4
votes

What do you recommend in the following scenario:

I have an azure table called Users where as columns are:

  • PrimaryKey
  • RowKey
  • Timestamp
  • FirstName
  • LastName
  • Email
  • Phone

Then there are different types of tasks for each user let's call them TaskType1 and TaskType2.

Both task types have common columns but then have also type specific columns like this:

  • PrimaryKey (this is the same as the Users PrimaryKey to find all tasks belonging to one user)
  • RowKey
  • Timestamp
  • Name
  • DueDate
  • Description
  • Priority

then TaskType1 has additional columns:

  • EstimationCompletionDate
  • IsFeasible

and TaskType2 has it's own specific column:

  • EstimatedCosts

I know I can store both types in the same table and my question is:

If I use different tables for TaskType1 and TaskType2 what will be the impact in transactions costs? I will guess that if I have 2 tables for each task type and then I will issue a query like: get me all tasks where the task Primarykey is equal to a specific user from Users table PrimaryKey then I will have to run 2 queries for each types (because users can have both tasks type) that means more transactions ... instead if both tasks are in the same table then it will be like 1 query (in the limit of 1000 after pagination transactions) because I will get all the rows where the PartitionKey is the user PartitionKey so the partition is not split that means 1 transaction right?

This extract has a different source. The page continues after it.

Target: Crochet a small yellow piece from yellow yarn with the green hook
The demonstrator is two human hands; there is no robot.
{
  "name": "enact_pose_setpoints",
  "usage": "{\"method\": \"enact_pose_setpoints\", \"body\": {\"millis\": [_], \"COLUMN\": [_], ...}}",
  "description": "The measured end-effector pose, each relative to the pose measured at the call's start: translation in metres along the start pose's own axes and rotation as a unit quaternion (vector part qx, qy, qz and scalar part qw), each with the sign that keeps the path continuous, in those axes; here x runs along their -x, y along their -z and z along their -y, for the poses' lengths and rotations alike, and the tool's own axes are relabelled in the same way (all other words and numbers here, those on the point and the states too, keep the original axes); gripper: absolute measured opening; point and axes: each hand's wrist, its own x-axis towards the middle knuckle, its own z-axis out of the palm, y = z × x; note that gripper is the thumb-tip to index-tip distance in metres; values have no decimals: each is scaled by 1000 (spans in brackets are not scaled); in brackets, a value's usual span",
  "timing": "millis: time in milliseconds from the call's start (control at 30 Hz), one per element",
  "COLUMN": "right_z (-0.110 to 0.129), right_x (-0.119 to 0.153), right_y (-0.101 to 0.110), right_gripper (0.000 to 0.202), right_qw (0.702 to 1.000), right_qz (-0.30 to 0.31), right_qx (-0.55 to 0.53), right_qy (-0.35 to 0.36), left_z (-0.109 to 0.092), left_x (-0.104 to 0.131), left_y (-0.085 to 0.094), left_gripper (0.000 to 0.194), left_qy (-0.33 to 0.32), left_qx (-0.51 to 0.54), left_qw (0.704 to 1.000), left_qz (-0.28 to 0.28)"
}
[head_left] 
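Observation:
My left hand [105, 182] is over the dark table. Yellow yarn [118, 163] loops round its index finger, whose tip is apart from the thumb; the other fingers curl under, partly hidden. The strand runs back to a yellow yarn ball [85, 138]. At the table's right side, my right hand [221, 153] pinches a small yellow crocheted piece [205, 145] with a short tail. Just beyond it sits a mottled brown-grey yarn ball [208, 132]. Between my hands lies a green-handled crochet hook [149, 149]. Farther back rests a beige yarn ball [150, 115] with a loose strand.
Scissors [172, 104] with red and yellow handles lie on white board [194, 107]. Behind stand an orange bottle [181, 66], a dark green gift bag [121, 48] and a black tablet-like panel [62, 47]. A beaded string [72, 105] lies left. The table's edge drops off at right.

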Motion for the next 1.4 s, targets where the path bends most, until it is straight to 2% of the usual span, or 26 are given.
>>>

So did I understood it right that I will have more transactions if I store the tasks in different tables .. ?

1

1 Answers

6
votes

Your understanding is completely correct. Having the tasks split into 2 separate tables would mean 2 separate queries thus 2 transactions (let's keep more than 1000 entities out of equation for now). Though transaction cost is one reason to keep them in the same table, there are other reasons too:

  • By keeping them in the same table, you would be making full use of schema-less nature of Azure Table Storage.
  • 2 tables means 2 network calls. Though the service is highly available but you would need to take into consideration a scenario when call to 1st table is successful however call to 2nd table fails. How would your application behave in that scenario? Do you discard the result from the 1st table also? By keeping them in just one table saves you from this scenario.
  • Assuming that you have a scenario in your application where a user could subscribe to both Task 1 and 2 simultaneously. If you keep them in the same table, you can make use of Entity Group Transaction as both entities (one for Task 1 and other for Task 2) will have the same PartitionKey (i.e. User Id). if you keep them in separate tables, you would not be able to take advantage of entity group transactions.

One suggestion I would give is to have a "TaskType" attribute in your Tasks table. That way you would have an easier way of filtering by tasks as well.